Id.The critical consideration in assessing the Board’s findings is not whether evidence exists in the record that could support a contrary finding, but rather, whether there is evidence to support the findings the Board made. Rodriguez v. Unemployment Comp. Bd. of Rev.,
174 A.3d 1158, 1163 (Pa. Cmwlth. 2017). Under Section 402(b) of the Law, an employee is ineligible for unemployment benefits for any week “[i]n which his unemployment is due to voluntarily leaving work without cause of a necessitous and compelling nature.” In a voluntary quit case, the claimant has the burden of proving the right to unemployment compensation benefits. St. Clair Hosp. v. Unemployment Comp. Bd. of Rev.,
154 A.3d 401, 404 (Pa. Cmwlth. 2017) (en banc). Although the Law does not define the term “necessitous and compelling,” case law has discussed it. An employee who claims to have left employment for a necessitous and compelling reason must prove that: (1) circumstances existed which produced real and substantial pressure to terminate employment; (2) such circumstances would compel a reasonable person to act in the same manner; (3) the claimant acted with ordinary 4 common sense; and (4) the claimant made a reasonable effort to preserve her employment. Fitzgerald v. Unemployment Comp. Bd. of Rev.,
714 A.2d 1126, 1129 (Pa. Cmwlth. 1998). The inability of a parent to care for a child may constitute a necessitous and compelling reason for terminating employment. See Truitt v. Unemployment Comp. Bd. of Rev.,
589 A.2d 208, 210 (Pa. 1991); Shaffer v. Unemployment Comp. Bd. of Rev.,
928 A.2d 391, 394 (Pa. Cmwlth. 2007); Gantner v. Unemployment Comp. Bd. of Rev.,
723 A.2d 272, 274 (Pa. Cmwlth. 1999). In order to prove a necessitous and compelling reason to quit, a claimant must establish that she exhausted all other alternative childcare arrangements, such as making a concerted effort to find another babysitter or locate a daycare center.
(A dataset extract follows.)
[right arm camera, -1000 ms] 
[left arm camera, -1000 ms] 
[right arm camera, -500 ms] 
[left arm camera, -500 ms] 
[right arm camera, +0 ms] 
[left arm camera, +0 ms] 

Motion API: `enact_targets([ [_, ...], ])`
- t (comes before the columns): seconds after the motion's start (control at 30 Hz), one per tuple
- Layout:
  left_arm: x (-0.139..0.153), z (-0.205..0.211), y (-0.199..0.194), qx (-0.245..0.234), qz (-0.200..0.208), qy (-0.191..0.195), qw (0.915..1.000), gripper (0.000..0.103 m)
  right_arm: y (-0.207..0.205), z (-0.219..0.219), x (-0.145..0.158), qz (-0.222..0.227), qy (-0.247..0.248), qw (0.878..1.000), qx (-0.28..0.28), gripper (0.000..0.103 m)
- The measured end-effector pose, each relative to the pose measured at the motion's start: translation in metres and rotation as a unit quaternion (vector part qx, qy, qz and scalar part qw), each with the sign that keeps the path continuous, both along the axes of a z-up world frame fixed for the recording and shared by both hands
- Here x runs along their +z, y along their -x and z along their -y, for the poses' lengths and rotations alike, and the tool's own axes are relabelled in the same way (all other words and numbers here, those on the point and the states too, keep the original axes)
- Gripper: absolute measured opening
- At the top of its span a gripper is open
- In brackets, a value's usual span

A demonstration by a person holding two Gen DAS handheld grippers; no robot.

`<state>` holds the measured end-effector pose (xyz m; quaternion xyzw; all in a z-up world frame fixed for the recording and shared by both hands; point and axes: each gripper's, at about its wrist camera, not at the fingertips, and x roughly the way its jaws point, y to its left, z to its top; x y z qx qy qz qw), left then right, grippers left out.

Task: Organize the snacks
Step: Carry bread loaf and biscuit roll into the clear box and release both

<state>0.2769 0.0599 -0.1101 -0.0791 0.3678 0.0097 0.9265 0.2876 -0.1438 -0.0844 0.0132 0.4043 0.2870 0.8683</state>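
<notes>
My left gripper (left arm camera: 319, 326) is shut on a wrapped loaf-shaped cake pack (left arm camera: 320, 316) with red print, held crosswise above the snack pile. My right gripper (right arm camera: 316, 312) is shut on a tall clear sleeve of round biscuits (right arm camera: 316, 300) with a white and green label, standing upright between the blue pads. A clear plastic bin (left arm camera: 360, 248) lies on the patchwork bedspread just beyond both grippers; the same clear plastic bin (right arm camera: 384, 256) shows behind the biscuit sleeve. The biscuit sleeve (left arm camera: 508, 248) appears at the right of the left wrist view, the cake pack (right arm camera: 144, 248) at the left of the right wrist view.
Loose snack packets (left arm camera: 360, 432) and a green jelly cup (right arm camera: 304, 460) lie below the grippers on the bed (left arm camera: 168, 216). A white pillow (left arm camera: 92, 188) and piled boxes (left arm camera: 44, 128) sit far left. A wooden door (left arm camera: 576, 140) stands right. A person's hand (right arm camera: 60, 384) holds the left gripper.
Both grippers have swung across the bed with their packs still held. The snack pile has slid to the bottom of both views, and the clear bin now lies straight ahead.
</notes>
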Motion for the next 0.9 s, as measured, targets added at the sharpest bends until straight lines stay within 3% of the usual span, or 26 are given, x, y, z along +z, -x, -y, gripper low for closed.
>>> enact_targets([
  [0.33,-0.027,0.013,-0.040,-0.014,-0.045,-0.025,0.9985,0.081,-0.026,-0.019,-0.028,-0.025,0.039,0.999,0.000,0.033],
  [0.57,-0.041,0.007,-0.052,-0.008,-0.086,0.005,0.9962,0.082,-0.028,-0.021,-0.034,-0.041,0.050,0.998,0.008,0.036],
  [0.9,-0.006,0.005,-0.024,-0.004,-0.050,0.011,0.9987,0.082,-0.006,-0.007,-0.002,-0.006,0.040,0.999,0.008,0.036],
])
Shaffer. Here, Claimant notes that she and her husband make a combined $74,000 annually while the cost of daycare (at the least expensive daycare center that Claimant could find) would total over $10,000 annually. Claimant contends that case law appears to reflect that the standard applied in these situations is whether childcare expenses would total more than what an employee earns. Claimant asserts this is an unreasonable standard and that, for public policy reasons, this Court should set a lesser standard. “[Claimant] advocates for this Honorable Court to adopt the standard of it being a necessitous and compelling reason to terminate employment where the least expensive childcare available would cost more than 25% of an employee’s gross salary . . . .” Claimant’s Brief at 11. In response, the Board contends that Claimant failed to show that her decision to resign due to the cost of childcare constituted a necessitous and compelling reason to quit. The Board correctly held that, considering Claimant and 5 her husband’s combined income, preserving her employment would not have created circumstances that necessitated Claimant to voluntarily quit employment. The Board notes that by quitting her employment, Claimant lost nearly 50% of her total household income whereas, if she had continued to work, the cost of childcare (at $200 per week) would have amounted to only approximately 14% of her total household income. Board’s Brief at 7. Claimant was not in a more favorable financial situation as a result of resigning; rather, Claimant made a personal choice to not pay to place her child in daycare.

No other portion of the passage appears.